If you're impressed at this point, you're not alone. As well as winning over the Vimy Foundation, Amiri was one of 30 students to land a Loran scholarship, a $100,000 award for students who match academic success with service and leadership. The prize can be applied to any university she chooses.
Somaya Amiri is considering studying sciences in university |
"It's not fair for me to find that I'm able to take leadership roles, and able to learn a language fast, and able to do well in school [here], an ocean away," she said, her words choked with emotion. "I had a very supportive family but there are girls who get married at such a young age, nine years old and 10 years old.... And kids, they get sold because their parents are going through so much, and girls that get acid-attacked, abused.
"Education is not even a part of their worries. Even with that they're so strong. The things that they go through. I can't even say enough about, without having any opportunities, how strong they are.
"Imagine if you could give them an opportunity, how much they could move forward and it doesn't just affect their family, it affects their community, it affects the entire country. Not just in Afghanistan but everywhere."
Amiri again pauses, overwhelmed, but presses on because that is what she always does. "I experienced two separate lives: one with opportunities and one without opportunities. If I was still in Afghanistan, I don't know where I would be right now. I would've been married.
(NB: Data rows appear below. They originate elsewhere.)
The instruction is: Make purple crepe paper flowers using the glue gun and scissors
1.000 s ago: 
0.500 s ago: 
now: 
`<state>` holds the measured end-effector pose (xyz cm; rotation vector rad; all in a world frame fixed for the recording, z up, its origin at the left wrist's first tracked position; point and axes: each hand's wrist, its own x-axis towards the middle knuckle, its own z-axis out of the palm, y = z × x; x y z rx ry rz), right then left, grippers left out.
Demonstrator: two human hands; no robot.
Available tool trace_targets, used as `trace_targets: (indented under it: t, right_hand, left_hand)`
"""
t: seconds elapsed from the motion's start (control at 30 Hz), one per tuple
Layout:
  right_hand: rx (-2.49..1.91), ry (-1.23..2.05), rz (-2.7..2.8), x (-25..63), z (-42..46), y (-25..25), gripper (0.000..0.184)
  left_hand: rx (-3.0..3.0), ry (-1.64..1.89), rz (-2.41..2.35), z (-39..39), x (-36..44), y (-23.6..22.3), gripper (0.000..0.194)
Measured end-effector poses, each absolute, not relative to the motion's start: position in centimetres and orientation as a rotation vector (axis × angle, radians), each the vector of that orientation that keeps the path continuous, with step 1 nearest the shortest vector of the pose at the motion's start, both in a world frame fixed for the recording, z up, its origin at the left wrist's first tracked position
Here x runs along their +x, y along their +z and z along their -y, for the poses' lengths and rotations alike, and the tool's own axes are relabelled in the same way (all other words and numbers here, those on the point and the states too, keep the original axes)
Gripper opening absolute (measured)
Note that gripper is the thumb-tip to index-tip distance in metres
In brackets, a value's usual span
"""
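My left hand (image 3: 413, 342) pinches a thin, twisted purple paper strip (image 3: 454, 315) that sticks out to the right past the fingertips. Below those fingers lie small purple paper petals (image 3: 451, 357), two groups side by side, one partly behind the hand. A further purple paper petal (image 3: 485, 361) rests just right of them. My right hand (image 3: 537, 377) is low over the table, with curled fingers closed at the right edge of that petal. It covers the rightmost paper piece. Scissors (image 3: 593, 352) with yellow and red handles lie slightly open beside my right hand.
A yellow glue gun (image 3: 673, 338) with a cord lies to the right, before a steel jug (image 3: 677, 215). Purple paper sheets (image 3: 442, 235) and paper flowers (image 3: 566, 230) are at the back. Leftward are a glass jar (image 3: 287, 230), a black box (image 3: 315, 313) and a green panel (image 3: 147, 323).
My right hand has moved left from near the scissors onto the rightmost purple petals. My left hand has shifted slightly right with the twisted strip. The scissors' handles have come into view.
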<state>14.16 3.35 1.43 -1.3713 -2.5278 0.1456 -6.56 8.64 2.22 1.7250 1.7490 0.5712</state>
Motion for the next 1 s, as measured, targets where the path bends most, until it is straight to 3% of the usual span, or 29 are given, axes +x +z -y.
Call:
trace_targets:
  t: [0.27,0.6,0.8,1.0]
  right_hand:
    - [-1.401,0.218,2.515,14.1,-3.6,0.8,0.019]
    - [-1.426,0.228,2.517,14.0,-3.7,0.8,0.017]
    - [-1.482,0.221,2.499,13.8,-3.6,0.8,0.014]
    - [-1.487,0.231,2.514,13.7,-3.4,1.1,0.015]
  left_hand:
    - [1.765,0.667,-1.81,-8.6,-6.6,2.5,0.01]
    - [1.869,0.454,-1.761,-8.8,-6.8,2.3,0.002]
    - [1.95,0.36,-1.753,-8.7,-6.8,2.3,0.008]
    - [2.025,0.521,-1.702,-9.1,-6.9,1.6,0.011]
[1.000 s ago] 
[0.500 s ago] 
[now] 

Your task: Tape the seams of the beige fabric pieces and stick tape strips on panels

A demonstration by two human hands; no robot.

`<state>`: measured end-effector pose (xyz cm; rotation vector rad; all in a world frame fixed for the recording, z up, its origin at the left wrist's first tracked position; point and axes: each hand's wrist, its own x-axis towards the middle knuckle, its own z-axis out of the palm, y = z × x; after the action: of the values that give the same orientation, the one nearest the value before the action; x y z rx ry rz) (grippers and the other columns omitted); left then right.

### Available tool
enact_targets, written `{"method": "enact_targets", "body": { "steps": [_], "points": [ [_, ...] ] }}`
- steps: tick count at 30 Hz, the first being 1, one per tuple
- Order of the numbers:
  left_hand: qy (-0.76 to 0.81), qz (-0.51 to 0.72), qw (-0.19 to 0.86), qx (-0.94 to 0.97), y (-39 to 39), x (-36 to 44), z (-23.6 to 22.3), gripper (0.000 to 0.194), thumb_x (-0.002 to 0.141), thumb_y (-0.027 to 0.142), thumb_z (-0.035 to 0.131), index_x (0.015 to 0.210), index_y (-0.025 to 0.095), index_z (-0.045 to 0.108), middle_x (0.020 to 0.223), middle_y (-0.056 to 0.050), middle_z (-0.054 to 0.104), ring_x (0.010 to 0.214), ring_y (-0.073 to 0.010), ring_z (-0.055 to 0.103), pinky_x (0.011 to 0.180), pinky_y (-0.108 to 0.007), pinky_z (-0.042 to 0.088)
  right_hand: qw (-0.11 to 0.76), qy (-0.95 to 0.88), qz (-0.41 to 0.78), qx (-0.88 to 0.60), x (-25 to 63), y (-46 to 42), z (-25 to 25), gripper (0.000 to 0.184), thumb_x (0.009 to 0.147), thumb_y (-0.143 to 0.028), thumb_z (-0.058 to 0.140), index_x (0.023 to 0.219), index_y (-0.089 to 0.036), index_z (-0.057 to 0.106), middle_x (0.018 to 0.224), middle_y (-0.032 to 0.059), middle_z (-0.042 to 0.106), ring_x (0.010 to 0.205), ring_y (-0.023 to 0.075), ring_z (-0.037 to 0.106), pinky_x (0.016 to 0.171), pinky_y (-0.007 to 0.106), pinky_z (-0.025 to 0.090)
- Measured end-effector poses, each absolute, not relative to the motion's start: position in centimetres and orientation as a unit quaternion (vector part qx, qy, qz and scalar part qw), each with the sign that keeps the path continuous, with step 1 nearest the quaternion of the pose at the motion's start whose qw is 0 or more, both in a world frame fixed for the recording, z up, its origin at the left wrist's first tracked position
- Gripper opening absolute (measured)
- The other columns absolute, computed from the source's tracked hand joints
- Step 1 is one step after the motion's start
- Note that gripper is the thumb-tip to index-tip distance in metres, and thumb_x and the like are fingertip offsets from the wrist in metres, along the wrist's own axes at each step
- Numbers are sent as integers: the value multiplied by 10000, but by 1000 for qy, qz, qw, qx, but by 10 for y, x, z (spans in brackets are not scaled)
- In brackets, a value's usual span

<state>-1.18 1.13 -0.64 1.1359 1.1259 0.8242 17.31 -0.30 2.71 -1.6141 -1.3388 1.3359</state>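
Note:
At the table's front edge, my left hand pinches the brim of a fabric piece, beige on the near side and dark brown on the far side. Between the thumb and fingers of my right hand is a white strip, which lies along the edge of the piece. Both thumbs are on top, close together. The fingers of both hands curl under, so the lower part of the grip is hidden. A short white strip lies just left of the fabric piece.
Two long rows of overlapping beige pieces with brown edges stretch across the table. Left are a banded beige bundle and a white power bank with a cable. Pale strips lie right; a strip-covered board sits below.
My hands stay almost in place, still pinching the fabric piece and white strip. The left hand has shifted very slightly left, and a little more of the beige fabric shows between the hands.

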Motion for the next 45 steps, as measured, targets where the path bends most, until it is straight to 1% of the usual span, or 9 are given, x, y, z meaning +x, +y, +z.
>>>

Maybe I would have had kids?"
This is where her motivation to help others comes from, an appreciation of what she's been given and what she narrowly escaped, and the desire to help spread those opportunities as far as she can. Amiri said she plans to go into the sciences in university, but has also considered working at the United Nations.
"That is something I'm thinking about," she says, "But it's a long pathway and we'll see where I end up."